Économie et souveraineté :

• Création d’un pôle public du médicament, nationalisation de Sanofi.

• Métiers pénibles ou de nuit : passage à 32 heures, 6ème semaine de congés payés.

• Aides aux entreprises conditionnées au respect de critères environnementaux, sociaux et de lutte contre les discriminations au sein de l’entreprise.

• Rendre plus progressif l’impôt sur l’héritage, renforcer en ciblant les plus hauts patrimoines et instaurer un héritage maximum.

International :

• Reconnaissance immédiate de l’État de Palestine aux côtés de l’État d’Israël sur la base des résolutions de l’ONU. Tout en infligeant des sanctions contre le gouvernement d’extrême-droite de Netanyahou tant que celui-ci ne respecte pas le droit international à Gaza et en Cisjordanie.

• Adopter une diplomatie féministe en augmentant les financements internationaux pour les droits des femmes et en poussant l’adoption de la clause de la législation la plus favorisée en Europe. Mais aussi écologiste, démilitarisé et au service de la santé.

• Taxer les plus riches au niveau européen pour augmenter les ressources propres du budget de l'Union européenne en imposant une taxe sur les superprofits.

Immigration :

• Mettre en place une agence de sauvetage en mer et sur terre, dans l’attente de sa création au niveau européen et en appui de l’agence de l’Union européenne pour l’asile.

• Faciliter l’accès aux visas, régulariser les travailleurs, étudiants, parents d’enfants scolarisés, instituer la carte de séjour de 10 ans comme titre de séjour de référence

• Accompagnement social et autorisation de travailler pour les demandeurs d’asile en leur garantissant l'accès à l’aide médicale d’Etat.
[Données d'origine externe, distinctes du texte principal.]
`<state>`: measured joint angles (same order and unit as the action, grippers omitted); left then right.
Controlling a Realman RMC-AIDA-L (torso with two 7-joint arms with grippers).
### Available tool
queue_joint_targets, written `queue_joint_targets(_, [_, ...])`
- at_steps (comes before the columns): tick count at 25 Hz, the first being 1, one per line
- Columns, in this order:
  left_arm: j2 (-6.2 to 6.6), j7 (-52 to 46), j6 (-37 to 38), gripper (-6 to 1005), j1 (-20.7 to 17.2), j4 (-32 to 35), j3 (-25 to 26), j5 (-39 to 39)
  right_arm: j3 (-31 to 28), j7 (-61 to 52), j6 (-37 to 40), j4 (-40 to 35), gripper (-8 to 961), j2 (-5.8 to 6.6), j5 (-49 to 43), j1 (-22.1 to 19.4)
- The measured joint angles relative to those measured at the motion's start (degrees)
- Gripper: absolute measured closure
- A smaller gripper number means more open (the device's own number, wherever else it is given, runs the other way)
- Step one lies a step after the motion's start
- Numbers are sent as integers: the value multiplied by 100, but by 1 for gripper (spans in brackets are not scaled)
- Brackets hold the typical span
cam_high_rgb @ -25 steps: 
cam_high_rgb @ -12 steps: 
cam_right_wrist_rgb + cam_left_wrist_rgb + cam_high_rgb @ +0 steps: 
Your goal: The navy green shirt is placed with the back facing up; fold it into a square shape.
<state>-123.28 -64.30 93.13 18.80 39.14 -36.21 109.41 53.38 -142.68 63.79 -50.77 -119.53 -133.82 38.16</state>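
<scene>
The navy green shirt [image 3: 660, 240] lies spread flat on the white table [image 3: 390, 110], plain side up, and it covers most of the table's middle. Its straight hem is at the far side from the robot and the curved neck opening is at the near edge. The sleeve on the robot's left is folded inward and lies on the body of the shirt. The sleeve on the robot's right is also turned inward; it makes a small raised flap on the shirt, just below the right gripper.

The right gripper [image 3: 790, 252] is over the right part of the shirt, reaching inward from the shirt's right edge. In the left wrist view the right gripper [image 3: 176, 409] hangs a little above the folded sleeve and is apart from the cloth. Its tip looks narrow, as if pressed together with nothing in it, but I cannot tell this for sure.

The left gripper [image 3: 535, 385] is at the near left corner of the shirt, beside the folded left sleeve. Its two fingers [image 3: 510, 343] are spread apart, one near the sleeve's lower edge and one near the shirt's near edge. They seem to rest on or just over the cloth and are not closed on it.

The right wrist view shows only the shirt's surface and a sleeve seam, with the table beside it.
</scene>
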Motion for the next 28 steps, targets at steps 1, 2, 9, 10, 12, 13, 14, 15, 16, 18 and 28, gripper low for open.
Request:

• Révision pacte asile immigration pour un accueil digne des migrants.

Dans ces conditions, il nous incombe d’utiliser le combat politique que vont mener les députés de la France Insoumise à l’Assemblée Nationale, comme point d’appui de nos actions de terrain pour convaincre de la validité de nos propositions, de démontrer la collusion du parti de Macron, de la droite LR et de l’extrême-droite RN dans le choix d’une politique austéritaire de grande ampleur, le RN ayant déjà annoncé qu’il était réticent à déposer une motion de censure.

La période qui s’ouvre sera celle de la clarification. Il est à prévoir que la prophétie émise par Jean-Luc Mélenchon en 2014 « De toutes façons ce combat se finira entre eux (l’extrême-droite) et nous » devienne une réalité. Il nous appartient désormais de hisser le niveau de notre combat à la hauteur de cet enjeu.